Adelson School of Medicine, Ariel University, Ariel, Israel.
Department of Mathematics, Ariel University, Ariel, Israel; Department of Cancer Biology, Cancer Institute, University College London, London, UK.
Cancer Epidemiol. 2024 Oct;92:102631. doi: 10.1016/j.canep.2024.102631. Epub 2024 Jul 24.
Lung cancer (LC) screening using low-dose computed tomography (CT) is recommended according to standard risk criteria or personalized risk calculators. Machine learning (ML) models that can predict disease risk are an emerging method in medicine for identifying hidden associations that are personally unique.

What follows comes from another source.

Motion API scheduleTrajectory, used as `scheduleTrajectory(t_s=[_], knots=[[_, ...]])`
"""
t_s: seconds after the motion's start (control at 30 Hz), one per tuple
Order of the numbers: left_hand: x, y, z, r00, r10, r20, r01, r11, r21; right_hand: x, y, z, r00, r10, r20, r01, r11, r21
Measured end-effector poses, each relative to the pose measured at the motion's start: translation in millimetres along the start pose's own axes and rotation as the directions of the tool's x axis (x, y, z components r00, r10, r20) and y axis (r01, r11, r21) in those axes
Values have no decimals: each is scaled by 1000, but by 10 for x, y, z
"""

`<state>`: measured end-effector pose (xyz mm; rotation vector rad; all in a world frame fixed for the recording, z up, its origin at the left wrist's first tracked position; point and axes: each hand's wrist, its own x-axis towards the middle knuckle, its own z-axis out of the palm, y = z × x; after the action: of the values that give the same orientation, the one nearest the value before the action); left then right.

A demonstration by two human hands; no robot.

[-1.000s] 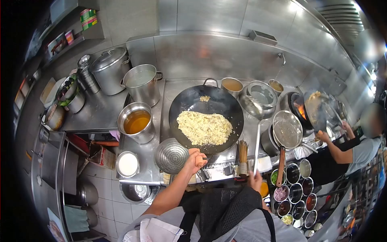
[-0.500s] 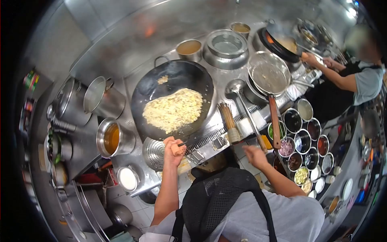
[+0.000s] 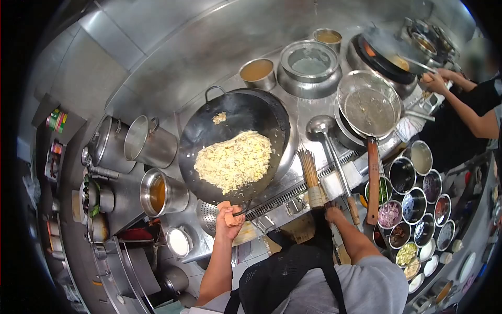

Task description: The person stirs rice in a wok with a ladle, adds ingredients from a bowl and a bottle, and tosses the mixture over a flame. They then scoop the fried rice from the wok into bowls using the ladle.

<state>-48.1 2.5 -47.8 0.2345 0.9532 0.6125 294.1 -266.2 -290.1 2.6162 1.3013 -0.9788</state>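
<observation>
Egg fried rice lies in a broad mound in the black wok, with a small clump apart near the far rim. My left hand is closed around the wok's near handle, with a folded orange-brown pad in its grip. At the stove's front edge, my right hand is low, just beside the bamboo wok brush and the wooden-handled ladle. Its fingers are mostly hidden, and whether it grips anything does not show.
A long-handled strainer rests over a pot on the right. Many ingredient tins stand below it. Oil in a steel pot and a perforated skimmer lie left. A co-worker's hands work at another wok.
My right hand has moved down and inward to the stove's front edge, near the brush. My left hand stays on the wok handle. The whole view has shifted slightly.
</observation>
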Motion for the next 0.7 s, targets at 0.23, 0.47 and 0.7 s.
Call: scheduleTrajectory(t_s=[0.23, 0.47, 0.7], knots=[[3, 95, 65, 999, 21, 47, -20, 1000, -24, -1613, -931, -1593, 823, -72, -564, 295, 902, 314], [630, 277, 225, 976, 59, 209, -53, 998, -35, -1115, -1617, -1510, 930, -27, -366, 26, 1000, -7], [786, 244, 186, 961, 33, 275, -30, 999, -16, -1849, -1685, -2018, 978, -36, -208, 211, 180, 961]])
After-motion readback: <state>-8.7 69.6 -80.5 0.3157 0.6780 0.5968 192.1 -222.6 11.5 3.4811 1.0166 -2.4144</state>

Using the tree-based pipeline optimization tool (TPOT), we developed an ML-based model, which is an ensemble of the Random Forest and XGboost models, based on known risk factors for LC, as part of a larger trial for ML prediction using electronic medical records and chest CT. We used data from patients with LC vs. controls (1:2) of patients aged ≥ 35 years. We developed a model for all LC patients as well as for patients with and without a smoking background. We included age, gender, body mass index (BMI), smoking history, socioeconomic status (SES), history of chronic obstructive pulmonary disease (COPD)/emphysema/chronic bronchitis (CB), interstitial lung disease (ILD)/pulmonary fibrosis (PF), and family history of LC.

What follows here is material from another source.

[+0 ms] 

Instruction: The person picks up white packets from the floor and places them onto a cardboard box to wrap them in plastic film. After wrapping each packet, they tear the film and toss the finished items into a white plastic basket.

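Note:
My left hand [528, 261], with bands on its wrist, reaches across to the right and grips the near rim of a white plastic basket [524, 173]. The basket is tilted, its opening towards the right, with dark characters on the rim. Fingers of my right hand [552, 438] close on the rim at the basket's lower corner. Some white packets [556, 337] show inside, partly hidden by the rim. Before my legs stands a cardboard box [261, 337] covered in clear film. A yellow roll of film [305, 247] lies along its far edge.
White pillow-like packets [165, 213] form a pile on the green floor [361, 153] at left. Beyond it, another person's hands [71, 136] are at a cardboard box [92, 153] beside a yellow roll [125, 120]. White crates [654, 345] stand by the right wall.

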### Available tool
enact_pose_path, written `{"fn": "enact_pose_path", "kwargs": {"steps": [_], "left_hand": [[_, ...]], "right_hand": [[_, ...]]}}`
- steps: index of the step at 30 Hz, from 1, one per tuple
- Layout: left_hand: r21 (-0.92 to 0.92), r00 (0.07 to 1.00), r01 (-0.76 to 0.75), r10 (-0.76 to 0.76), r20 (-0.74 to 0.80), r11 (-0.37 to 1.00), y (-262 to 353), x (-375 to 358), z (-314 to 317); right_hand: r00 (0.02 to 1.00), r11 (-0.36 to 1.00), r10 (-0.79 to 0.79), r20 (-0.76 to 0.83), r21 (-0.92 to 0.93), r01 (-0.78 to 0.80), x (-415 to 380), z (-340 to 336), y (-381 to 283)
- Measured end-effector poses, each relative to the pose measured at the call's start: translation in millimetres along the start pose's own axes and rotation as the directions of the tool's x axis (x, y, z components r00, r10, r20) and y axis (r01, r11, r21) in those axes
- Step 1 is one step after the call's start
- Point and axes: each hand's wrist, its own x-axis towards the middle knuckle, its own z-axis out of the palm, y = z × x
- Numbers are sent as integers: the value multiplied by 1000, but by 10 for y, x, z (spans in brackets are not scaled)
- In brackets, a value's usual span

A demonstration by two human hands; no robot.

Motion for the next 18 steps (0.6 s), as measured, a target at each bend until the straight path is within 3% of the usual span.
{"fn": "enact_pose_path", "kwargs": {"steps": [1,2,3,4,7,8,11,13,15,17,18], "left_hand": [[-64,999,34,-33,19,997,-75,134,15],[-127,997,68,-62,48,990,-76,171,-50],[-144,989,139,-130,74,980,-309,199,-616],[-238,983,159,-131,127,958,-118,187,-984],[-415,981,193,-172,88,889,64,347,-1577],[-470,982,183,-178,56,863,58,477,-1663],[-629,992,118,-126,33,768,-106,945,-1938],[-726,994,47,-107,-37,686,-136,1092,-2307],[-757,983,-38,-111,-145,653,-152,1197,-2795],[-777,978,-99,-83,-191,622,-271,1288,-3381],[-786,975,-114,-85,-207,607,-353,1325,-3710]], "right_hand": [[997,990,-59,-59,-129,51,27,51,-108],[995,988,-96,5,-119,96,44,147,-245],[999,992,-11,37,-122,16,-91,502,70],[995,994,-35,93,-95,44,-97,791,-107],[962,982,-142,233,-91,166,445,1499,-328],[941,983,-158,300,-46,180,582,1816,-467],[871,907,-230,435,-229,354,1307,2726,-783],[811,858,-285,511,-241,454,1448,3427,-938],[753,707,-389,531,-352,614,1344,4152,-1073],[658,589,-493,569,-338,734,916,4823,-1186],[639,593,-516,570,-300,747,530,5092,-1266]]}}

Of the 4076 patients, 1428 (35 %) were in the LC group and 2648 (65 %) were in the control group. For the entire study population, our model achieved an accuracy of 71.2 %, with a sensitivity of 69 % and a positive predictive value (PPV) of 74 %. Higher accuracy was achieved for the two subgroups. An accuracy of 74.8 % (sensitivity 72 %, PPV 76 %) and 73.0 % (sensitivity 76 %, PPV 72 %) was achieved for the smoking and never-smoking cohorts, respectively. For the entire population and smoker cohort, COPD/emphysema/CB were the most important contributors, followed by BMI and age, while in the never-smoking cohort, BMI, age and SES were the most important contributors.
Known risk factors for LC could be used in ML models to modestly predict LC. Further studies are needed to confirm these results in new patients and to improve them.
根据标准风险标准或个性化风险计算器,建议使用低剂量计算机断层扫描(CT)进行肺癌(LC)筛查。机器学习(ML)模型可以预测疾病风险,这是医学中一种新兴的方法,用于识别个人独特的隐藏关联。
使用基于树的管道优化工具(TPOT),我们基于 LC 的已知风险因素开发了一个基于 ML 的模型,该模型是随机森林和 XGboost 模型的集合,作为使用电子病历和胸部 CT 进行 ML 预测的更大试验的一部分。我们使用了 LC 患者与对照(1:2)的患者数据,年龄≥35 岁。我们为所有 LC 患者以及有和没有吸烟背景的患者开发了一个模型。我们包括年龄、性别、体重指数(BMI)、吸烟史、社会经济地位(SES)、慢性阻塞性肺疾病(COPD)/肺气肿/慢性支气管炎(CB)、间质性肺病(ILD)/肺纤维化(PF)和 LC 家族史。
在 4076 名患者中,1428 名(35%)为 LC 组,2648 名(65%)为对照组。对于整个研究人群,我们的模型达到了 71.2%的准确率,敏感性为 69%,阳性预测值(PPV)为 74%。两个亚组的准确率更高。吸烟和从不吸烟队列的准确率分别为 74.8%(敏感性 72%,PPV 76%)和 73.0%(敏感性 76%,PPV 72%)。对于整个人群和吸烟者队列,COPD/肺气肿/CB 是最重要的贡献因素,其次是 BMI 和年龄,而在从不吸烟队列中,BMI、年龄和 SES 是最重要的贡献因素。
LC 的已知风险因素可用于 ML 模型,以适度预测 LC。需要进一步的研究来确认这些结果在新患者中的有效性,并加以改进。